Friday, August 29, 2014

What If

That is the big question today and I think everyday of a human's existence. What if? We are facing that question with a lot today. My mother in law is in the hospital and there are no certainties. There are no promises of tomorrow. I think the hardest part is finding something to say that does not sound like you have lost your mind or your common sense. It has given a whole new meaning to "growing is not for sissies" My husband flies to North Carolina tomorrow and then we wait.

Thursday, August 28, 2014

A Life Well Planned

I guess one of the best and worst parts of life is it does not always go according to plan. This week I even put a schedule on my dry erase board and it is not going according to "the plan." I am beginning to think that planning is merely a way of suggesting how you would like your life to go and if it goes that way great but if not well great. The ultimate paradox.

Now I am listening to wind blow under the doors and windows in our home. I know it is a sign of the changing of the seasons and I cannot describe how happy I am.

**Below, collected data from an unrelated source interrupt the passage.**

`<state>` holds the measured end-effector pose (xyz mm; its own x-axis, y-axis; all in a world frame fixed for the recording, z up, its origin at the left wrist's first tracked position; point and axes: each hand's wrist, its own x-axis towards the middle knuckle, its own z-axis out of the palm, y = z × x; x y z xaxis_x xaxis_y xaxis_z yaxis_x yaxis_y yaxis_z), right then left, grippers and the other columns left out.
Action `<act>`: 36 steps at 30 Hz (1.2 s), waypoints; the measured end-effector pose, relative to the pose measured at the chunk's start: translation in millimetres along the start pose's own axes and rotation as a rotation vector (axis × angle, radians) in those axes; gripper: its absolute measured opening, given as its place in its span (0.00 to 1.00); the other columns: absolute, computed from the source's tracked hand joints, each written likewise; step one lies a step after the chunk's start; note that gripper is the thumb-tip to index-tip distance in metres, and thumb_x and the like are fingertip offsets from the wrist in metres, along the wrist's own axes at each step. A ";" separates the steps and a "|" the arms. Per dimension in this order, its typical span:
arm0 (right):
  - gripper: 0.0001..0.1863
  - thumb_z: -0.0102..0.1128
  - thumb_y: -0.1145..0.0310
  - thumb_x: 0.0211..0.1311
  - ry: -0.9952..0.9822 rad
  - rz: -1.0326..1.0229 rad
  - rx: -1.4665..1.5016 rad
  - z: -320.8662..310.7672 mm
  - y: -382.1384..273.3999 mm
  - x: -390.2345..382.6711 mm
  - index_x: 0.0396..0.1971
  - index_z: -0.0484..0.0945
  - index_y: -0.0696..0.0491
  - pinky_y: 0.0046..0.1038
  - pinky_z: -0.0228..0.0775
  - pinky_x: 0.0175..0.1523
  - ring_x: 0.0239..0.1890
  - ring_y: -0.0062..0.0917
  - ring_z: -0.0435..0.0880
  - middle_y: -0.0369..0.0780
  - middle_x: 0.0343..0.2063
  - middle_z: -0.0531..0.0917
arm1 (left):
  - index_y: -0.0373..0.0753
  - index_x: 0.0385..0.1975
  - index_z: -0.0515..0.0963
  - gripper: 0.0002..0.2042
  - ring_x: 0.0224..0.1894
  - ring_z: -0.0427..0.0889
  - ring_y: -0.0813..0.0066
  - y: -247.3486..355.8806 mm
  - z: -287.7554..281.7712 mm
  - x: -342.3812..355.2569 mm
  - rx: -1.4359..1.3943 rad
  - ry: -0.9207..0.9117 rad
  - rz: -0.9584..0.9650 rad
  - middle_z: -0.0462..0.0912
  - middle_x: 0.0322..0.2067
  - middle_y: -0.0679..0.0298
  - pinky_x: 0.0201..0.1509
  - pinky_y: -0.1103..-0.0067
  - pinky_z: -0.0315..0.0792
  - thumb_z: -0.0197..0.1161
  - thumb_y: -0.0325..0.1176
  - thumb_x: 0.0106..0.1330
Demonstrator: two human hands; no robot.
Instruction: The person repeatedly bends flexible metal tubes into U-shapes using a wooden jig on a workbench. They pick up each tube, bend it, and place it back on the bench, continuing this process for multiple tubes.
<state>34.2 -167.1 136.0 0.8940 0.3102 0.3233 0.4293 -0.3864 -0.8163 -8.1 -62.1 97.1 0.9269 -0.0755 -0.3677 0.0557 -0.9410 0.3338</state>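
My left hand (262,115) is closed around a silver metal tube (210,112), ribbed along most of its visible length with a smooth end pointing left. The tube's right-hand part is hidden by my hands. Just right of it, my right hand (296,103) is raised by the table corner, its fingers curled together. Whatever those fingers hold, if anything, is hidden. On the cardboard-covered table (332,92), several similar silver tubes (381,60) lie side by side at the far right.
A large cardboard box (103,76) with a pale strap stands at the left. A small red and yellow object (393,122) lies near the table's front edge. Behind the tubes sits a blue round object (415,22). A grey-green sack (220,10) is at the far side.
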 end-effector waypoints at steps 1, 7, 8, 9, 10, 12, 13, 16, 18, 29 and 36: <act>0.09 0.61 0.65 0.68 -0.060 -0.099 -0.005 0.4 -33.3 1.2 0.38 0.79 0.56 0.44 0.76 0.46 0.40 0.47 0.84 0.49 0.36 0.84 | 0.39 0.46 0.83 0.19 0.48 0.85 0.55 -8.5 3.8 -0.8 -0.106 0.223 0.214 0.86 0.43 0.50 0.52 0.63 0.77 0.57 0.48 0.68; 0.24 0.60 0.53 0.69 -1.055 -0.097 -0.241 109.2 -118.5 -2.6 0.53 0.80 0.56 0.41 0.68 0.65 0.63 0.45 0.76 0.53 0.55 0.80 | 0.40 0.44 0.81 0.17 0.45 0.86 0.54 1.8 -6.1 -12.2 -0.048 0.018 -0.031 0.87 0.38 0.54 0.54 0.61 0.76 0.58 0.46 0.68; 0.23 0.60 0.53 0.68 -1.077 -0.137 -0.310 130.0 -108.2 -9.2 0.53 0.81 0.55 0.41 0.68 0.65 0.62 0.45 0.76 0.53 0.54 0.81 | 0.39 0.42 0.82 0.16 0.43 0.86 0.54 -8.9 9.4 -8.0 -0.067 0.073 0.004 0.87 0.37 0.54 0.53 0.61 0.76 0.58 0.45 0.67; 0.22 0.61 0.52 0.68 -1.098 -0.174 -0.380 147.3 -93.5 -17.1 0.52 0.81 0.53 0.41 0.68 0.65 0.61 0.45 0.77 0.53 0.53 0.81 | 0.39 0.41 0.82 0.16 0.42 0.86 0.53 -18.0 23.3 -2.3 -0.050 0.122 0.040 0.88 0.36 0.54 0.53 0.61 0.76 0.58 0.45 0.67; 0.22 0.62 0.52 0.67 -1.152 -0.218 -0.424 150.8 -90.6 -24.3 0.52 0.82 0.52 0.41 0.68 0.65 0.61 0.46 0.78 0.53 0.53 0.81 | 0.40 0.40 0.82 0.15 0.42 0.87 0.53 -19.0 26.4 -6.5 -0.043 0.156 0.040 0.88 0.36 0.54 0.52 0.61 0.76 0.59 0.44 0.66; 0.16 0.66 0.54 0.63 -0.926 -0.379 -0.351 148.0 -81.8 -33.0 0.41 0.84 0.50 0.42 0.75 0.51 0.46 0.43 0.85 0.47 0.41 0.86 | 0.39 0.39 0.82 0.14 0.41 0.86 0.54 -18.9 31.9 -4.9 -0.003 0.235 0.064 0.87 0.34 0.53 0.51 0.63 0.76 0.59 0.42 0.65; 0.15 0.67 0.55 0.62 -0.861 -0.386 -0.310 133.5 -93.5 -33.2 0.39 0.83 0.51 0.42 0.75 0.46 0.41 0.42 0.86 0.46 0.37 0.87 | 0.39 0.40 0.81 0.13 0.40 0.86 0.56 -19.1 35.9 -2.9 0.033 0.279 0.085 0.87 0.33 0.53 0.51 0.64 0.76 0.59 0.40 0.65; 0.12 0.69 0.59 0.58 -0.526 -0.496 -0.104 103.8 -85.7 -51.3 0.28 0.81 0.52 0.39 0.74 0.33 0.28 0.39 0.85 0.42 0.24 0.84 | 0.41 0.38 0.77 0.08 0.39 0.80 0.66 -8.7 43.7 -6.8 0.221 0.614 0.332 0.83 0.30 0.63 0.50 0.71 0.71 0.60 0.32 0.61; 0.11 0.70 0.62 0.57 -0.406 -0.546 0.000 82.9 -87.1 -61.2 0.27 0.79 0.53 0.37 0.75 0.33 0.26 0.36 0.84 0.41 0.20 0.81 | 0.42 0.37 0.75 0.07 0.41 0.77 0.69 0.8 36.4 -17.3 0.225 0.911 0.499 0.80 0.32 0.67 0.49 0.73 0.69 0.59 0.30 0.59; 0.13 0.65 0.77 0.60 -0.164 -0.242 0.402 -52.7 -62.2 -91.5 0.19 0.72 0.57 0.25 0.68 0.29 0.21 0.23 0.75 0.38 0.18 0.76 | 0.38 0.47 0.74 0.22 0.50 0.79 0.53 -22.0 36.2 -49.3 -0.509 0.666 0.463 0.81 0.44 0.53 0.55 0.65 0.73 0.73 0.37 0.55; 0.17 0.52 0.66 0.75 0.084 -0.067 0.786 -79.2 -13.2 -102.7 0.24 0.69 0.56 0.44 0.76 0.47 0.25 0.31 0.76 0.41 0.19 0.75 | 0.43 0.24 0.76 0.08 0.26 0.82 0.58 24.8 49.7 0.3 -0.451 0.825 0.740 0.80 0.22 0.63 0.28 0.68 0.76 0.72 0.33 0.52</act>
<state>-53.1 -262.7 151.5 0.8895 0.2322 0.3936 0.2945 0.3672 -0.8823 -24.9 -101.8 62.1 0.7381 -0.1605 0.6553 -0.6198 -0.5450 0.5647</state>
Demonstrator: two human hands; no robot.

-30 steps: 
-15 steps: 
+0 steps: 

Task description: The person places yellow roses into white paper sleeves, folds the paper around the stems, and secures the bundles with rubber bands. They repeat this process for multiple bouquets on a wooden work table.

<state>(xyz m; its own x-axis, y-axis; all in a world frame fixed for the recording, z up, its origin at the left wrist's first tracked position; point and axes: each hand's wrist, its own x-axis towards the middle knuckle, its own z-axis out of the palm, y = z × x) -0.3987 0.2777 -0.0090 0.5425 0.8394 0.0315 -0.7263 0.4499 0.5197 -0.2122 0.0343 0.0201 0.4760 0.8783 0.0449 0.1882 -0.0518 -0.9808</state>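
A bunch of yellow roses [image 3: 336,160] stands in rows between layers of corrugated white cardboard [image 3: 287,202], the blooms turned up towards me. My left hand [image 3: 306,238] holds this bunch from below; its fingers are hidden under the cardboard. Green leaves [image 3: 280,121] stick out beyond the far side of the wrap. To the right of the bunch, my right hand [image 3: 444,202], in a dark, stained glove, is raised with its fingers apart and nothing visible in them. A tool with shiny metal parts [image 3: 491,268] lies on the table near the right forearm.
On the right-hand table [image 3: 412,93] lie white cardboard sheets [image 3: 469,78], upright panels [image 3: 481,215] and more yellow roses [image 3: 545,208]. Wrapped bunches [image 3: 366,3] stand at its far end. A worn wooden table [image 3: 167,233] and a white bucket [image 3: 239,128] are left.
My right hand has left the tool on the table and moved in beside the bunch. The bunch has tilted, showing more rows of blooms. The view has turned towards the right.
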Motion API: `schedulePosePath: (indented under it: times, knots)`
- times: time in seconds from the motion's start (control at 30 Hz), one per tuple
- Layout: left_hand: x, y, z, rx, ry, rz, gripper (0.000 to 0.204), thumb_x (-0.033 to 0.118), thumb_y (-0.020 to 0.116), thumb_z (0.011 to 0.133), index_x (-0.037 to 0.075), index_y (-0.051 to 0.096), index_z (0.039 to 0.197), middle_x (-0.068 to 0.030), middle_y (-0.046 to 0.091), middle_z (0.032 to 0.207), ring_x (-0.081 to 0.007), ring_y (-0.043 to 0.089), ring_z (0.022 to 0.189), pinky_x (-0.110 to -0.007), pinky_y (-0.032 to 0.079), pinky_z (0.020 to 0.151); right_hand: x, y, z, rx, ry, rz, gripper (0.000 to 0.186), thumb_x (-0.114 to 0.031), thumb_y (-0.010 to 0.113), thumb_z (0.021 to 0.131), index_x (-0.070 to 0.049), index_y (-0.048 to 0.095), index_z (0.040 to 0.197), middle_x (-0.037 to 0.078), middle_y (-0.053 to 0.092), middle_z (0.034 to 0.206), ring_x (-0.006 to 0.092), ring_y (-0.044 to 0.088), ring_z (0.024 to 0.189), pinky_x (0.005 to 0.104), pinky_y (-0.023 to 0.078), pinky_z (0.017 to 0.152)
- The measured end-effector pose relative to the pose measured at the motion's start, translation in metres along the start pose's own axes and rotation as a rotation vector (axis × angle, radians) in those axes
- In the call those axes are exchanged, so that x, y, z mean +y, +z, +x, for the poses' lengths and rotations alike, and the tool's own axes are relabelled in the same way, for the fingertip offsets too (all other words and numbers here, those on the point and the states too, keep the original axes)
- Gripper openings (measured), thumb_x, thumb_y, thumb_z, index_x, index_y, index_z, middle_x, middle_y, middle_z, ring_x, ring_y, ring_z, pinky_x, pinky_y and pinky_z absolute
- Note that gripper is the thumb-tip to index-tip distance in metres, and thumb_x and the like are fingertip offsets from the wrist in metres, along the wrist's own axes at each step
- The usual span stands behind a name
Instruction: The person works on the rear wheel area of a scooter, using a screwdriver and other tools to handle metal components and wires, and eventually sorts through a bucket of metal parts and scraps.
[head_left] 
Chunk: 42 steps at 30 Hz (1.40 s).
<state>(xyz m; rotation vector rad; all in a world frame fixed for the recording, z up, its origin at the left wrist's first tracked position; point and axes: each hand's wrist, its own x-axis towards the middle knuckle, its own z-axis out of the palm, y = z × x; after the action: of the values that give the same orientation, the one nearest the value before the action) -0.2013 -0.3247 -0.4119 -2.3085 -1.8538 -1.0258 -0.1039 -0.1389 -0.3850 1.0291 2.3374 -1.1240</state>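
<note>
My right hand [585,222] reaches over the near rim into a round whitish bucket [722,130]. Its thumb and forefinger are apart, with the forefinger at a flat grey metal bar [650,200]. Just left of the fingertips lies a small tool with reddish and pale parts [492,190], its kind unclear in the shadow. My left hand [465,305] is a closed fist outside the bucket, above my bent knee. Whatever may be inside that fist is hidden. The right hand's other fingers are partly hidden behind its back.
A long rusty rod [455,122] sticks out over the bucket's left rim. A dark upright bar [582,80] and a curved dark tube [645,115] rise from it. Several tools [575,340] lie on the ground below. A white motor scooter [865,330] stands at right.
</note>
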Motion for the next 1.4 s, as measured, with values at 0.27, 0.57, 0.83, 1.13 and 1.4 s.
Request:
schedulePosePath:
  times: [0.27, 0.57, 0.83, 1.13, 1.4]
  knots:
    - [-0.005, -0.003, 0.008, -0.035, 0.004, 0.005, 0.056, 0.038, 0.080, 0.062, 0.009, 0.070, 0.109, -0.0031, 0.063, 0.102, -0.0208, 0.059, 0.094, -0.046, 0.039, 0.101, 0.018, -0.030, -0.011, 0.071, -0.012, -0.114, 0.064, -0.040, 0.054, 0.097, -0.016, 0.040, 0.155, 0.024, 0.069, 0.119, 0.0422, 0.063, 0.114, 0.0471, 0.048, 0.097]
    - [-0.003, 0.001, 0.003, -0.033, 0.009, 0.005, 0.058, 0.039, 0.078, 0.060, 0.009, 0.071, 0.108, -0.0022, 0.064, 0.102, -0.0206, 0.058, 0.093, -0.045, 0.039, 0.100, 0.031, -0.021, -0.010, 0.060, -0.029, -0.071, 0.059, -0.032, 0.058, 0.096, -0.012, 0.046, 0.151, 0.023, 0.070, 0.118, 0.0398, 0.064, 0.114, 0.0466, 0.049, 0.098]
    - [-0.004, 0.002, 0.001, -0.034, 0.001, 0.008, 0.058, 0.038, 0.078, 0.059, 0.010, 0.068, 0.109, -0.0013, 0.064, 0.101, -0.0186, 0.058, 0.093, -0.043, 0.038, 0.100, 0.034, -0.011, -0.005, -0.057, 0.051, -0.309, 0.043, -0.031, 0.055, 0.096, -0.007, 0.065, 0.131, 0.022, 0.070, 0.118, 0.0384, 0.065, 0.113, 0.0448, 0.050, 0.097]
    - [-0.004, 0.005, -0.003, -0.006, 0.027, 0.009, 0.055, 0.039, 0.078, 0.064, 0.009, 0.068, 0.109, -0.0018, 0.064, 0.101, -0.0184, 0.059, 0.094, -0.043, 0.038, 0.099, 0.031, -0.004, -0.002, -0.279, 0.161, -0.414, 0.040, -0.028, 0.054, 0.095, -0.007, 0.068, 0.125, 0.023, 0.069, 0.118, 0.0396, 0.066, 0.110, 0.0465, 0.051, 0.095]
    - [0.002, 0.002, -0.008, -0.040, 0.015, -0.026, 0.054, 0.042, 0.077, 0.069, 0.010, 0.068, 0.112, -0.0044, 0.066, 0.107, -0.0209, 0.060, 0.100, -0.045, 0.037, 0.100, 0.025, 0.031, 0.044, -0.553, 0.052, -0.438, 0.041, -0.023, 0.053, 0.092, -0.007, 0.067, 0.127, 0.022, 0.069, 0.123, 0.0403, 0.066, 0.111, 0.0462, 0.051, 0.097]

I need a break from this hot weather. I want to get out side and run. Maybe Santa will be able to get me that bike this Christmas or maybe a tread mill. LOL

I hope everyone has a good Labor Day.

Wednesday, August 27, 2014

Sleeping Through Life

Today I feel like I have been and some times continue to be sleeping through life. I am so tired and it is on me to fix that but I keep doing things that do not help me at all. First, staying up late. Second, not taking my vitamins. I think tomorrow I will start this just a wee bit earlier and then I can type something worth reading. And stop sleeping through the rest of my life.

Monday, August 25, 2014

Monday

Someone said today that we should cancel Mondays but there is a issue then Tuesday becomes the problem. So, my thought is love everyday. There is no reason to waste a day fussing about what it is or is not. Today was not a terrible day anyway. It was a little long but any day can be long. I think if I say any more I will babble. I meant to do this earlier today but that did not happen. I will try it again tomorrow. Ciao!

Sunday, August 24, 2014

Day Two

I am starting to really feel different about life. I wish I could explain all of the changes I feel. I am not sure if it is the birthday or knowing that I will be done with college soon. I hope some of the changes are permanent especially the good ones. I am also hoping that I do not pick up any bad habits but my cussing is picking up a little which makes me sad and angry but I am going to work on it. I hope to have some cooler things to say tomorrow but there is no guarantee of that either. We will see how this unfolds.

Saturday, August 23, 2014

Day One, Year Thirty-Five

I think I have title a post like this before but I think this time I will stick with it. I am treating today like my new year's day. I am not sure how that will work but I am hoping it will help me turn over a new leaf. I think I finally have my room cleaned up there are little bits here and there that need cleaning up but for the most part everything is where I want it. Now, I could get myself where I want me that would be great. Until then I will keep trying.